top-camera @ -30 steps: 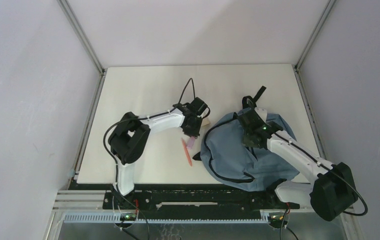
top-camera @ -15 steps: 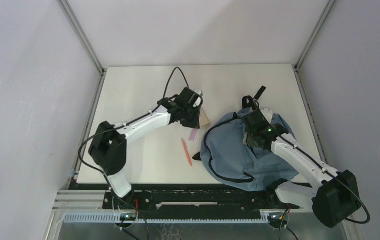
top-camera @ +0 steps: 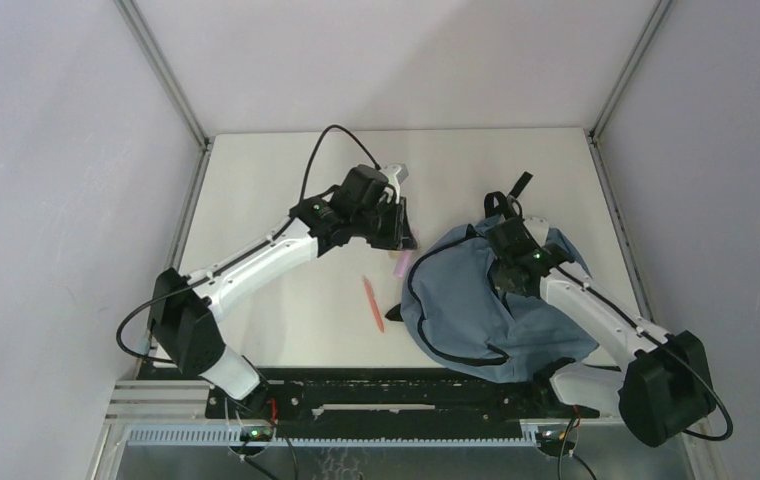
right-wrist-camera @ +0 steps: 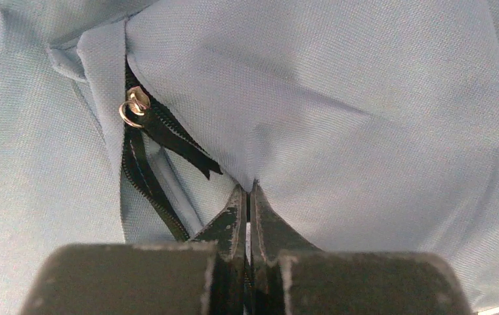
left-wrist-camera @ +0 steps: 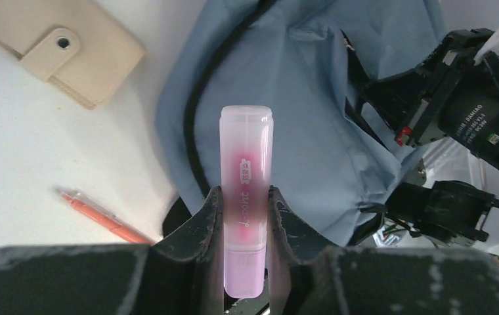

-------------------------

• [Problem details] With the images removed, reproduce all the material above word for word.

• [Result of this exercise]
top-camera @ -30 steps: 
top-camera @ -15 steps: 
top-camera @ +0 steps: 
right-wrist-camera @ +0 steps: 
left-wrist-camera @ +0 steps: 

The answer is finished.